Prompt:
Give back exactly the lines of the data below, starting with the line that has "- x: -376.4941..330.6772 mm" and going on through the line that has "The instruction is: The".

Stored data:

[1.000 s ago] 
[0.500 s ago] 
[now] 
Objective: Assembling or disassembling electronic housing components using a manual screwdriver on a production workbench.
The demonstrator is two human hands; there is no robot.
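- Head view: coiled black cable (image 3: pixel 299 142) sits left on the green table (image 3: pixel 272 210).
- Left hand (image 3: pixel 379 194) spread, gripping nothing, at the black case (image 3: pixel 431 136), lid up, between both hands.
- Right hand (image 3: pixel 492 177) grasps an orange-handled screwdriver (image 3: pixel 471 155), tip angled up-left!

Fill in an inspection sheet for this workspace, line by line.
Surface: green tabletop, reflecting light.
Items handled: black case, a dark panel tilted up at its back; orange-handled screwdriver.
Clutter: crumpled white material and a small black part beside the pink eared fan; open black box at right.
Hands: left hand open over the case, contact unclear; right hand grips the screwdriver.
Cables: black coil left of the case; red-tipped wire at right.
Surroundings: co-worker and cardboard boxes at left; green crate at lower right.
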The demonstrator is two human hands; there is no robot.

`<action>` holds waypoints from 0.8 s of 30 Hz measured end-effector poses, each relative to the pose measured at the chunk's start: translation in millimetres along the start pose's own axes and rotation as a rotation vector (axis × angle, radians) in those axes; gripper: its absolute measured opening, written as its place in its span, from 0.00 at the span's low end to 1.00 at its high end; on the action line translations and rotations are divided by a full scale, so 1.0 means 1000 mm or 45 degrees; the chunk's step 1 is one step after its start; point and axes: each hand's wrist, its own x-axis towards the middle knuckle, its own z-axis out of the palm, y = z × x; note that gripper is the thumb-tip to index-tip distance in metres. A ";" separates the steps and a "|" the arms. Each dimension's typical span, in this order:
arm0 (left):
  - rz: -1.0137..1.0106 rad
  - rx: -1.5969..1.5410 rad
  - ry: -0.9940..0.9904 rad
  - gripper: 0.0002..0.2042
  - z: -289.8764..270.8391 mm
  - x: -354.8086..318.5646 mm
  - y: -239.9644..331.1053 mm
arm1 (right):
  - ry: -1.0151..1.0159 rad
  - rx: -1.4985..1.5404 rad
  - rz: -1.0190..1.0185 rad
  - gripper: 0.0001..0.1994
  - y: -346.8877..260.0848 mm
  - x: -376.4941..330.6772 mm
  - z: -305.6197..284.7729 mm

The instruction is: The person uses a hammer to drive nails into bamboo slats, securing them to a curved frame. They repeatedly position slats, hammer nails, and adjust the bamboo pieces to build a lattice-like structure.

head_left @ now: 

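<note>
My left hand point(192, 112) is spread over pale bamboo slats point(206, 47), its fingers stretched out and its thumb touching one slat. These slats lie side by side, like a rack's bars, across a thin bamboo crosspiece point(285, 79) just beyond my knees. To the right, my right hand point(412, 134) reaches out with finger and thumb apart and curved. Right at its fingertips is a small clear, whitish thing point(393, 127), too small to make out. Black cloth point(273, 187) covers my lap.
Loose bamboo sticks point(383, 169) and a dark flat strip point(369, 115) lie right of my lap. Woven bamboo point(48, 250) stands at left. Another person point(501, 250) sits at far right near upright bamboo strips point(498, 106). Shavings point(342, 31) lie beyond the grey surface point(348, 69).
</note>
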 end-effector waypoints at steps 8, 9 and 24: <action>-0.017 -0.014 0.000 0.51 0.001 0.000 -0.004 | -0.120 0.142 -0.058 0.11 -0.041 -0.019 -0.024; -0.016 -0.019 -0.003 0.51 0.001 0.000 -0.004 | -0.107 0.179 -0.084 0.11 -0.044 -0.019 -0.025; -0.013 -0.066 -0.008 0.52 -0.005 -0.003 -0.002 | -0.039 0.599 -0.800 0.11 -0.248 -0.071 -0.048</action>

Result of this exercise:
  - x: -376.4941..330.6772 mm
  - z: -305.6197..284.7729 mm

The instruction is: The person uses a hammer to drive nails into bamboo slats, securing them to a curved frame. They repeatedly position slats, hammer nails, and adjust the bamboo pieces to build a lattice-like structure.

That completes the answer.